How are agri-chemicals affecting the lives of rural Iowans?


Crop duster photo by Katie Phillips
By: 
Mary Swander
Iowa Capital Dispatch

Vrrrrrrrrrrrrroom. The crop dusters are coming soon to a location near you. The small planes circle the fields at this time of year, spraying fungicides and pesticides. They dodge trees and phone lines to descend as low as possible to apply their aerial applications.

For the most part, their acrobatics are out of sight for city dwellers, but for rural citizens, the planes are a part of the rhythm of the summer, their engines roaring, wings tipping, circling through the blue sky above to make another swipe at the neighbor’s cornfield.

Heather Roller, a professor of history and environmental studies at Colgate University, landed in town with her two student assistants Katie Moser and Anna Miksis. They hurried through my office door, escaping the Canadian wildfire smoke that had engulfed us. They were here doing research for Heather’s new book, “A Social and Environmental History of Agrichemicals.”

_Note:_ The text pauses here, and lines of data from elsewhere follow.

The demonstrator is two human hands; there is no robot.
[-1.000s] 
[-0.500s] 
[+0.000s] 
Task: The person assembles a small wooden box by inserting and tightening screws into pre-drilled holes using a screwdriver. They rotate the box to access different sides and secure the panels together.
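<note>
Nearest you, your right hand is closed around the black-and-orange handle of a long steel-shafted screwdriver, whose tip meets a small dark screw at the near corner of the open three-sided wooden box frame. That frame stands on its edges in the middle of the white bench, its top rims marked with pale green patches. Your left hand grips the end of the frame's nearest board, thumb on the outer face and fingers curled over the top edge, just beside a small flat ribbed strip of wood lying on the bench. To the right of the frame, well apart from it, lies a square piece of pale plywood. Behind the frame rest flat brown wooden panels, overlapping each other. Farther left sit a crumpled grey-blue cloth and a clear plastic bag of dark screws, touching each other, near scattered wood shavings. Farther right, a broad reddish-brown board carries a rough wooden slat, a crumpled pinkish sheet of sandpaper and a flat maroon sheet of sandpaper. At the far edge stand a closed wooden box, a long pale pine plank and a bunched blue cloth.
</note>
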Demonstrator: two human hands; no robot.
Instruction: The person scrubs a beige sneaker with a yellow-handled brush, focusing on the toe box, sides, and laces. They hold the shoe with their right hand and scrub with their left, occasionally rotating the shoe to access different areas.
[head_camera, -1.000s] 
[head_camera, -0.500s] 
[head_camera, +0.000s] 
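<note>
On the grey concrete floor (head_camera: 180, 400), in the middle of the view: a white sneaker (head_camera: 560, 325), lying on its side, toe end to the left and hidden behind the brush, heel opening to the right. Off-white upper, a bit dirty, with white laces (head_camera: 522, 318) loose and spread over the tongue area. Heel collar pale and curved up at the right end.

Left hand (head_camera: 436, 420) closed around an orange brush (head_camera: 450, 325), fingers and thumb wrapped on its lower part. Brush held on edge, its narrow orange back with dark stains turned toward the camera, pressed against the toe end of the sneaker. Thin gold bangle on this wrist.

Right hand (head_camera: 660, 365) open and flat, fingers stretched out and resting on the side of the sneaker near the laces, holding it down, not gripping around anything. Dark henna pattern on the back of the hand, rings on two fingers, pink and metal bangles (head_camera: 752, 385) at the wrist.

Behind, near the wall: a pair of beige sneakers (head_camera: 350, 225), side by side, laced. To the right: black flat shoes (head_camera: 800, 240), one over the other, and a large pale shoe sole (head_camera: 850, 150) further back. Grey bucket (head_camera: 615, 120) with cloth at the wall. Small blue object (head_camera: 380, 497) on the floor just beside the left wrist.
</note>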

Unlike most other research on pesticides, Heather’s book isn’t looking at the chemistry of pesticides, but rather, their effect on rural families. How have rural people experienced pesticides in their own lives? In their communities? How do they perceive their role in the landscape? What stories do rural people tell about agri-chemicals? How do these substances shape farmers’ ecological worlds?

Most, but not all of my immediate Amish neighbors, raise organic crops without the use of agri-chemicals. But the majority of operators throughout the state farm conventionally— staying within the confines of the established system of plowing, planting genetically modified seed, and applying herbicides and pesticides.

“What do you think set off Lloyd’s cancer?” I once heard my neighbors discuss the death of their cousin. “So young. 50 years old, right?”

“Don’t know. Probably the spray.”

“I suppose.”

Often, farmers seem fatalistic about the system, knowing that it could be damaging their health. But other options are not easy. Transitioning to organic is a slow, costly process.

And it’s just these perceptions — or their opposites — that Heather is trying to capture in her book. She, Katie and Anna had driven to northern Iowa to interview a farmer whose father had most likely died from exposure to agri-chemicals. The father’s difficult death set the son off in a different direction, one that embraced regenerative agriculture.

“Humans and the environment are reciprocal influences on one another,” Heather said. “We have to think of them both as actors in history.”

Professor Roller came to her recent material from research she had done in Brazil. She had studied Indigenous people there and the great environmental changes that they had had to deal with near the Amazon.

Anna Miksis had grown up near a superfund site in suburban Massachusetts. Her parents’ friends became activists, raising the alarm about cancer clusters.

Katie Moser had always loved animals, particularly horses, and how these creatures had once functioned in urban environments. This interest motivated her to sign up for Professor Roller’s Introduction to Environmental History class.

Heather’s own personal experience also played a role in her life’s work.  On vacation in Europe with her parents, Heather was downwind of the Chernobyl nuclear plant accident in 1986. Later, both Heather and her mother were diagnosed with and received treatment for lymphoma. Heather went into remission, but sadly, her mother passed away from the disease.

“We talk about moments of reckoning in my environmental history classes,” Heather said. “And some groups have to deal with issues sooner than others. For example, Indigenous groups have had to deal with environmental crises since the advent of colonialism, and they have a deep sense of coping and adapting to those problems and often dealing with them collectively. And other groups come to that moment of reckoning later, and sometimes after many years of denial.

“In my classes we also talk about a term called ‘predatory delay.’  There are institutions and corporations whose interest is to block needed action and to keep people in the dark about the urgency of our moment. It’s important not to blame people for their state of denial or blissful ignorance. In some ways, those conditions have been purposely created by people in power. And hence the term “predatory delay.’ It’s not benign. It’s actually by design. Once you start looking around, you begin to see predatory delay everywhere.”

“We talked about fossil fuel companies,” Anna said. “We talked about the book ‘Merchants of Doubt’ by Oreskes and Conway. There are people with huge resources that can influence the environmental regulations in our government. The resourced people can sow enough doubt that these regulations are pushed to the side.”

Predatory delay silences critics. The danger of pesticides is a case in point. In the 1960s, Rachel Carson, a marine biologist, who herself was dying of breast cancer, tried to get any number of her scientist colleagues to write a book about pesticides and the damage they were doing to the environment.

The scientists all refused. Too controversial of a topic. Too much pressure to remain quiet, putting one’s own research in jeopardy from funding sources.  So, Carson wrote the book herself, withstanding ridicule from the chemical industry. Eventually, Silent Spring became a best seller and the use of DDT was curtailed.

Eventually, historians like Heather Roller and her assistants may shape our environmental narrative, addressing the doubt and disinformation that have brought us to where we are today.  Eventually, we may save the beautiful landscape we call home and embrace our roles as actors in history. In the meantime, we’ll choke down a little more smoke and wait for the crop dusters to circle overhead.